I'll have a bit of time later tonight to look at how to solve this -- looking quickly at timg it doesn't seem to be doing anything special, but it has an option for "local transparency handling" and sending images over without an alpha channel. If the images are indeed being sent without alpha, that works around the issue. However, this won't look as nice if your terminal is transparent (showing the desktop or a background image instead of solid background color).

Did you test timg with a transparent terminal, or one with an image background?

hpjansson commented 2 years ago

timg-chafa-anim_alpha

sending images over without an alpha channel

Confirmed that's what timg is doing (upper). Chafa respects alpha (lower).

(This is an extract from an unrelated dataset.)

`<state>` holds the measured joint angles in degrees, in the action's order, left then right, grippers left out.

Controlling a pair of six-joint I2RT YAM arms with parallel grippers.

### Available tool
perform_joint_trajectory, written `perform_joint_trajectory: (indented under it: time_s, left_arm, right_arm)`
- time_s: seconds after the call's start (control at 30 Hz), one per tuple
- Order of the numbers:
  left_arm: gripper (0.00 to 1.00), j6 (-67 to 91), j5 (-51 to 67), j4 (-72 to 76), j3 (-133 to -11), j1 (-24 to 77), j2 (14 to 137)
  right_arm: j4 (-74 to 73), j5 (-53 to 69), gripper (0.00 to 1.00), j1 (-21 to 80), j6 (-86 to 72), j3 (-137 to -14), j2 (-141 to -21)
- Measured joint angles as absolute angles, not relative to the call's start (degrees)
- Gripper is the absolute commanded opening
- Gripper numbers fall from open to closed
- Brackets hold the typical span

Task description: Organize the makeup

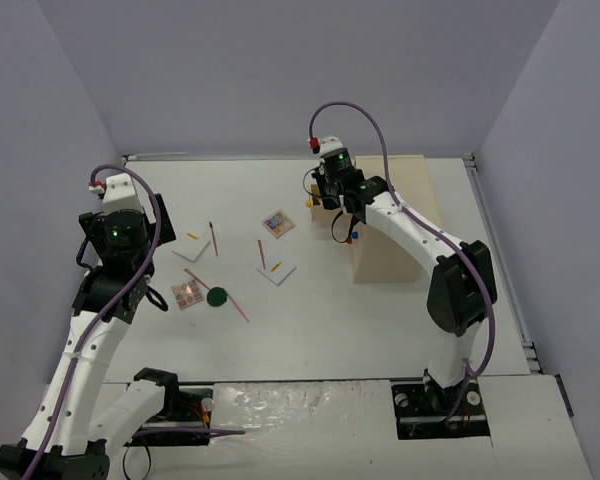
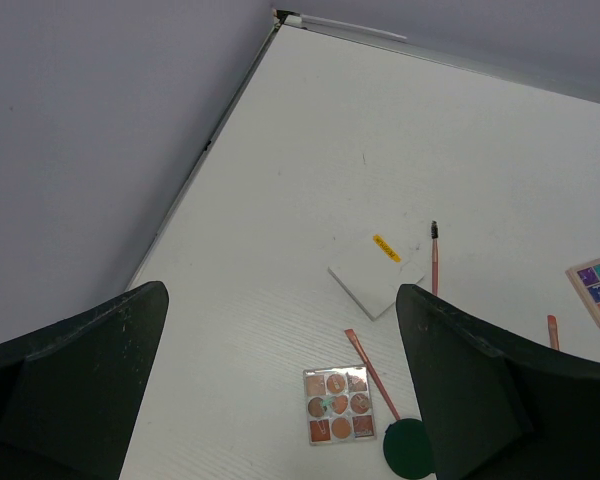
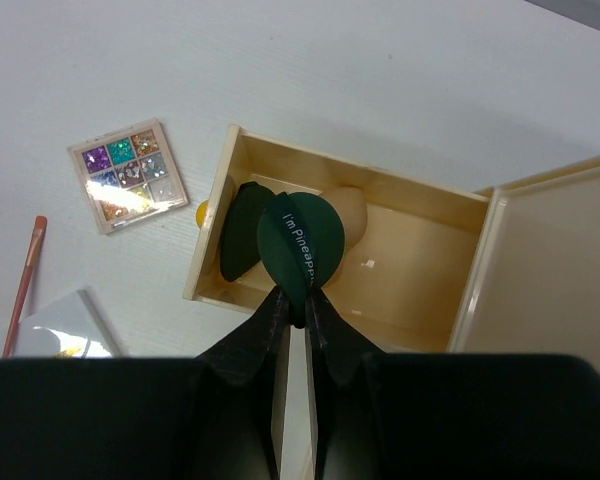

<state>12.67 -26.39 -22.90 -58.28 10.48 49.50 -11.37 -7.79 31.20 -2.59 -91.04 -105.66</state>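
Note:
My right gripper (image 3: 295,300) is shut on the edge of a dark green round disc (image 3: 302,245), held upright over the open wooden drawer (image 3: 420,270). A second green disc (image 3: 238,230) and a beige sponge (image 3: 348,210) lie in that drawer. In the top view the right gripper (image 1: 337,222) is at the box's left side. My left gripper (image 2: 282,295) is open and empty, above the table's left part (image 1: 158,222). Below it lie an orange palette (image 2: 338,404), a green disc (image 2: 408,448), a white card (image 2: 377,273) and pink pencils (image 2: 434,258).
The beige drawer box (image 1: 395,230) stands at the back right, with a yellow knob (image 3: 202,212) on the open drawer. A colourful palette (image 1: 277,223), another white card (image 1: 277,270) and pencils (image 1: 261,253) lie mid-table. Grey walls enclose the table on three sides.

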Motion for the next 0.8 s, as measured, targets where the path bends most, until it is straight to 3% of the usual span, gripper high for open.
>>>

Since I don't think kitty + background image + transparent animation is a very common combo, we could just do the same and flatten alpha in this case. I don't see a better way of doing it short of implementing kitty's animation protocol, but then we'd have to preserve state between frames, and that's a whole other ballgame.

hpjansson commented 2 years ago

Done. It's automatic, but respects --bg and --invert, so you can get it to composite on white or any other color instead of the default black. You can also force enable it with -t 1 or disable with -t 0 or any other value.

See commit 6fa53ad09a94fb7aaa5d75d02c77135fe06bf53e for the library bits.

acxz commented 2 years ago

thanks for taking a look at this, @hpjansson, and a fast implementation!

Did you test timg with a transparent terminal, or one with an image background?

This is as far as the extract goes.